Love Stories (2004): Choreography Judith Jamison with Robert Battle and Rennie Harris, Music by Stevie Wonder, original Composition Composed and Produced by Darrin Ross, Costumes by Susan Hilferty, Costume Assistant: Maiko Matsushima, Lighting and Visual Design by Al Crawford, Performed by Linda-Denise Fisher-Harrell, Dwana Adiaha Smallwood, Asha Thomas, Rosalyn Deshauteurs, Hope Boykin, Matthew Rushing, Guillermo Asca, Glenn Allen Sims, Clifton Brown, Abdur-Rahim Jackson, Kirven J. Boyd.

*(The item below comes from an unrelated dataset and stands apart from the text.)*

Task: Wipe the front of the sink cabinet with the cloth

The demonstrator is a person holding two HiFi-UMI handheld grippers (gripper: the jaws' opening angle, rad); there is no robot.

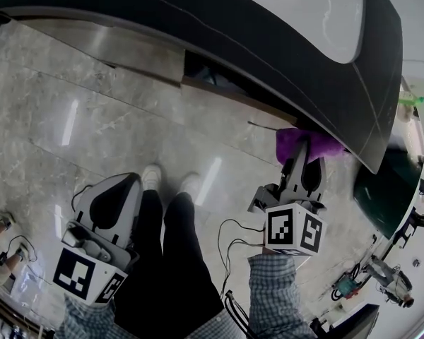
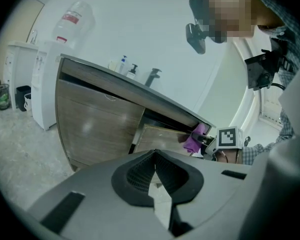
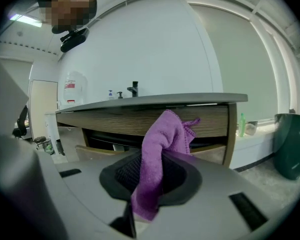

Steve Wonder never sounded better or more potent. This youthful premiere, by Judith Jamison, with Robert Battle and Rennie Harris, in shorts, leotards, and jumpsuits, hip-hop style, is powerfully percussive (in choreography and music), historical (with Ailey's voice and writings), spiritual (cathedral setting bookend the work), and optimistic (references to the Ailey Company origins and future).

The lighting and visual design by Al Crawford is central to this work, with flashing and flickering and fading lights, so symbolic, so surreal. In fact, the finale has the dancers facing stage rear, perhaps toward Mr. Ailey himself, with hanging tubes of light that could signify the heavens, as well as their new Ninth Avenue, Alvin Ailey American Dance Theater complex. This work is imbued with devotion, dedication, and destiny.


Alvin Ailey American Dance Theater's Dwana Adiaha Smallwood, Clifton Brown, Hope Boykin in "Love Stories."